Traditional electromagnetic systems are reciprocal, where the transmitter and the receiver can be interchanged and signal transmission remains the same. This means that the transmission channel is symmetric, linear, and doesn’t vary with time. For example, when two people talk to each other via radio, they can’t send and receive messages at the same time on the same frequency: one person has to wait for the other person to stop talking before they can respond.

However, by breaking reciprocity, signals can be simultaneously transmitted and received on the same frequency band. This reduces the amount of required bandwidth, which makes the communication more spectrally efficient, allowing higher data rates.

Magnetic materials and external magnets can break reciprocity, but they tend to be bulky, expensive, and difficult to integrate, making them incompatible with modern electronic and photonic systems.

In this project, Prof. Grbic is using time modulation instead of magnetics to develop non-reciprocal metamaterials. Basicaly, he changes the surface properties of the metamaterials in time. For example, if you were to use Doppler radar (which is what the police use to catch you speeding) on a time-varying metamaterial, the material would shift the frequency so the radar would read a speed different from the actual velocity. Changing a metamaterial’s properties with time in a preferred direction will affect transmission and reception in different ways, thereby breaking reciprocity.
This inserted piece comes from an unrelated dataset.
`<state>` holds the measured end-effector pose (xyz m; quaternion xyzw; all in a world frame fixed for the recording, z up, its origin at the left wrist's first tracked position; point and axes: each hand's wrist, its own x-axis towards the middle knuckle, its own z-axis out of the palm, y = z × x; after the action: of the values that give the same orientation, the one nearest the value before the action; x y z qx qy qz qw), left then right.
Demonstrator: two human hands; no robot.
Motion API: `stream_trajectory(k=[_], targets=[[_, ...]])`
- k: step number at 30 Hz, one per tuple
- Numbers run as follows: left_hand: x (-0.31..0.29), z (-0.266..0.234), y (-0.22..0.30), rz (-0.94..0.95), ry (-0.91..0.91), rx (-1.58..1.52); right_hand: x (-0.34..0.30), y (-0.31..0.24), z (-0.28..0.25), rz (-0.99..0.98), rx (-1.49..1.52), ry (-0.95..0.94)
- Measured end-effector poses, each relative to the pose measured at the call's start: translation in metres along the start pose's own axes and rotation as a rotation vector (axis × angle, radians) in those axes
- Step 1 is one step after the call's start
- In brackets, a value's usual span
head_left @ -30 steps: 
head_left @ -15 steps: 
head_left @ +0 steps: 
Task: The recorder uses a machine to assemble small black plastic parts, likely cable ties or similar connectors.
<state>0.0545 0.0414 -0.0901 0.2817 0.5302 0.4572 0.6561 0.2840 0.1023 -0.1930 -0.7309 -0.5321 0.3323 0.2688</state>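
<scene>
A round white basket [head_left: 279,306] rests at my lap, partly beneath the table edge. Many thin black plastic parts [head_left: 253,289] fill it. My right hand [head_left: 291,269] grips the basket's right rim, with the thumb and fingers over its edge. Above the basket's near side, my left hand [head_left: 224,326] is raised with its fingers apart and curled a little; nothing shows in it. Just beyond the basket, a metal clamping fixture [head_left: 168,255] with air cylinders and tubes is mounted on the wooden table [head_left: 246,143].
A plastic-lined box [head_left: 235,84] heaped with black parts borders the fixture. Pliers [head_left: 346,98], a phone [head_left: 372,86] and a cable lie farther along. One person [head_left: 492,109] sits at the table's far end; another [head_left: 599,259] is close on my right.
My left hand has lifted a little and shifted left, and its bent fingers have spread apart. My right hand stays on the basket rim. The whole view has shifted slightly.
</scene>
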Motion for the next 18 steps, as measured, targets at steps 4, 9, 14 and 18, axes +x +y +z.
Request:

The resulting time-modulated, non-reciprocal metamaterials are expected to outperform magnet-based approaches while also being cost-effective, compact, and compatible with electronic integration.

The lead institution for the MURI is the City University of New York (Prof. Andrea Alù), and additional partner institutions are Stanford (Prof. Shanhui Fan and Prof. Amir Safavi-Naeini) and Columbia (Prof. Michal Lipson and Prof. Harish Krishnaswamy). Partner institutions include EPFL in Switzerland (Prof. Tobias Kippenberg) and Aalto University in Finland (Prof. Sergei Tretyakov). The MURI proposal is titled “Magnet-Free Non-Reciprocal Metamaterials Based on Spatio-Temporal Modulation.”

“I’m excited to be working with this great team to develop structures that transcend the reciprocal, time invariant, and linear responses characteristic of metamaterials today,” Prof. Grbic said of the project. “Many of the things that you took for granted, you can’t anymore, and that’s what really excites me. Just wacky wild stuff – that’s why we’re here.”